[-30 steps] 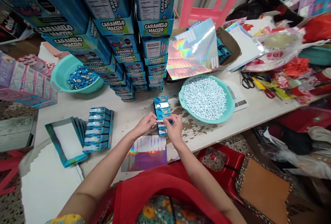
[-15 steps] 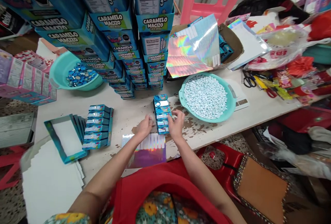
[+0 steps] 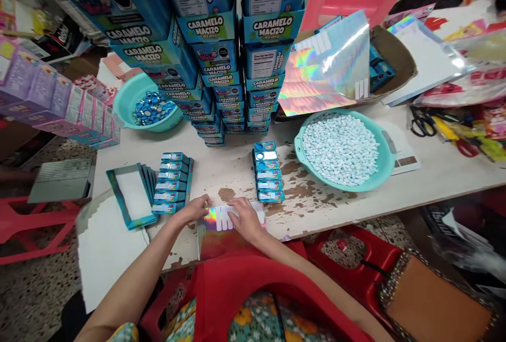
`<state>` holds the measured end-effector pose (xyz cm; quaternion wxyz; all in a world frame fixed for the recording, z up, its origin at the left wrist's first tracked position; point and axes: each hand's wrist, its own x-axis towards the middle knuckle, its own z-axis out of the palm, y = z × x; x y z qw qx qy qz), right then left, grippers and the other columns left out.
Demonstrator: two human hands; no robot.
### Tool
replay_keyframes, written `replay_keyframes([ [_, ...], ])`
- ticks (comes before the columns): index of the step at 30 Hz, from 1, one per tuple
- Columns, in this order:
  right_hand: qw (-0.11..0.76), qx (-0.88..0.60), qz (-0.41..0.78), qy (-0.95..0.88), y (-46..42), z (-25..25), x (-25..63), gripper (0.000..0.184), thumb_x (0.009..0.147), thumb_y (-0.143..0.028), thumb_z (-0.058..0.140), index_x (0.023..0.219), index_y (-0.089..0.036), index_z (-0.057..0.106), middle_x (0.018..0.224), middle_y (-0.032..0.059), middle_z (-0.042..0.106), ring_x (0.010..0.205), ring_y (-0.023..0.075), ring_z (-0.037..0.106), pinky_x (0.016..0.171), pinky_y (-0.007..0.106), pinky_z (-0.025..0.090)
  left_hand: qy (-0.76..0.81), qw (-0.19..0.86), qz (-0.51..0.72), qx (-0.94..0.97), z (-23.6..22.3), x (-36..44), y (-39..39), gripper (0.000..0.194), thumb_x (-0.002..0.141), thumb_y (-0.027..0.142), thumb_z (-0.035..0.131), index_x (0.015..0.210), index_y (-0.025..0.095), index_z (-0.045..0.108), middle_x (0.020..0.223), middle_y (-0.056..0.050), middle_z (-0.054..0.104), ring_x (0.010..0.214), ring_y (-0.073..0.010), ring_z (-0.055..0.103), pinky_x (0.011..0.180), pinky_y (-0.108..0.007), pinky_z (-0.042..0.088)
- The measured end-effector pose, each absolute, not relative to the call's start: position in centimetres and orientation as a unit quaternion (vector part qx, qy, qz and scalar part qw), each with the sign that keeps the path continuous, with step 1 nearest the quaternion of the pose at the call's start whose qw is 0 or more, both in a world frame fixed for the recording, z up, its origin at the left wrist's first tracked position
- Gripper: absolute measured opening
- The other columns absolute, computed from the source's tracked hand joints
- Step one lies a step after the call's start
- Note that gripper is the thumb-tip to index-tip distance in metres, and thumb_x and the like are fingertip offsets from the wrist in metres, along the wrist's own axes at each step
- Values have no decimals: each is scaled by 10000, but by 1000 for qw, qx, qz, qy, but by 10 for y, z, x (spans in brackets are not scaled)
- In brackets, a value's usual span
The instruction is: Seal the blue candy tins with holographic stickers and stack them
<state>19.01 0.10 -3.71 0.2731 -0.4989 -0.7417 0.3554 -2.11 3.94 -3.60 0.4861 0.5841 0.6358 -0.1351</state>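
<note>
A shiny holographic sticker sheet (image 3: 213, 244) with white strip-shaped gaps lies at the table's front edge. My right hand (image 3: 245, 219) rests over its upper part, thumb and fingers apart. At the sheet's upper left corner is my left hand (image 3: 196, 208), its fingers curled together; whatever may be in them is too small to make out. Beyond my right hand stands a row of small blue boxes (image 3: 269, 173), touched by neither hand. Another group of blue boxes (image 3: 172, 184) sits to the left, beside nested blue open trays (image 3: 122, 221).
Tall stacks of blue candy cartons (image 3: 221, 79) rise at the back. A turquoise bowl of pale candies (image 3: 302, 144) stands right, another bowl with blue-wrapped pieces (image 3: 122, 97) left. Scissors (image 3: 422, 123) lie far right. White sheets (image 3: 106, 263) overlap the left front edge.
Both hands have left the row of small blue boxes and come down to the holographic sheet. The row stays standing on the table. The view has shifted left.
</note>
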Motion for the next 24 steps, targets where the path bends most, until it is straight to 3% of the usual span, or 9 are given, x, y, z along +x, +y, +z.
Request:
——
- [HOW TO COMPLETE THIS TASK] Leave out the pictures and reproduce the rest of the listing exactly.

- [RESPONSE TO THE EXERCISE]
[-30 steps] 
[-15 steps] 
[+0 steps] 
`<state>` holds the measured end-effector pose (xyz cm; quaternion wxyz; all in a world frame fixed for the recording, z up, its origin at the left wrist's first tracked position; point and axes: each hand's wrist, its own x-axis towards the middle knuckle, its own z-axis out of the palm, y = z × x; x y z qw qx qy qz), right then left, grippers and the other columns left out.
Demonstrator: two human hands; no robot.
### Tool
replay_keyframes, written `replay_keyframes([ [_, ...], ])`
- ticks (comes before the columns): index of the step at 30 Hz, from 1, one per tuple
- Columns, in this order:
  right_hand: qw (-0.11..0.76), qx (-0.88..0.60), qz (-0.41..0.78), qy (-0.95..0.88), y (-46..42), z (-25..25), x (-25..63), gripper (0.000..0.184), thumb_x (0.009..0.147), thumb_y (-0.143..0.028), thumb_z (-0.058..0.140), index_x (0.023..0.219), index_y (-0.089..0.036), index_z (-0.057..0.106), middle_x (0.018..0.224), middle_y (-0.032..0.059), middle_z (-0.042..0.106), ring_x (0.010..0.205), ring_y (-0.023..0.075), ring_z (-0.037..0.106), pinky_x (0.016..0.171), pinky_y (-0.007..0.106), pinky_z (-0.025..0.090)
  left_hand: qy (-0.76..0.81), qw (-0.19..0.86), qz (-0.51..0.72), qx (-0.94..0.97), z (-23.6..22.3), x (-36..44), y (-39..39), gripper (0.000..0.194), thumb_x (-0.002..0.141), thumb_y (-0.027..0.142), thumb_z (-0.035..0.131), index_x (0.015..0.210), index_y (-0.025..0.095), index_z (-0.045..0.108), middle_x (0.020..0.223), middle_y (-0.056..0.050), middle_z (-0.054..0.104), ring_x (0.010..0.214), ring_y (-0.073..0.010), ring_z (-0.055..0.103), pinky_x (0.011..0.180), pinky_y (-0.108..0.007), pinky_z (-0.042..0.088)
- The measured end-effector pose, each absolute, not relative to the call's start: position in centimetres and orientation as a unit quaternion (vector part qx, qy, qz and scalar part qw), each with the sign that keeps the path continuous, with step 1 nearest the quaternion of the pose at the call's start whose qw is 0 or more, both in a world frame fixed for the recording, z up, its origin at the left wrist's first tracked position
- Gripper: absolute measured opening
- The other columns absolute, computed from the source's tracked hand joints
- Step one lies a step after the call's start
- Note that gripper is the thumb-tip to index-tip distance in metres, and thumb_x and the like are fingertip offsets from the wrist in metres, along the wrist's own axes at each step
- Values have no decimals: each is scaled by 10000, but by 1000 for qw, qx, qz, qy, but by 10 for y, z, x (spans in brackets are not scaled)
- In brackets, a value's usual span
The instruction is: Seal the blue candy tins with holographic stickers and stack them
<state>19.01 0.10 -3.71 0.2731 -0.4989 -0.7417 0.3554 -2.11 3.94 -3.60 0.4861 0.5841 0.6358 -0.1351</state>
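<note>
A shiny holographic sticker sheet (image 3: 213, 244) with white strip-shaped gaps lies at the table's front edge. My right hand (image 3: 245, 219) rests over its upper part, thumb and fingers apart. At the sheet's upper left corner is my left hand (image 3: 196, 208), its fingers curled together; whatever may be in them is too small to make out. Beyond my right hand stands a row of small blue boxes (image 3: 269, 173), touched by neither hand. Another group of blue boxes (image 3: 172, 184) sits to the left, beside nested blue open trays (image 3: 122, 221).
Tall stacks of blue candy cartons (image 3: 221, 79) rise at the back. A turquoise bowl of pale candies (image 3: 302, 144) stands right, another bowl with blue-wrapped pieces (image 3: 122, 97) left. Scissors (image 3: 422, 123) lie far right. White sheets (image 3: 106, 263) overlap the left front edge.
Both hands have left the row of small blue boxes and come down to the holographic sheet. The row stays standing on the table. The view has shifted left.
</note>
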Motion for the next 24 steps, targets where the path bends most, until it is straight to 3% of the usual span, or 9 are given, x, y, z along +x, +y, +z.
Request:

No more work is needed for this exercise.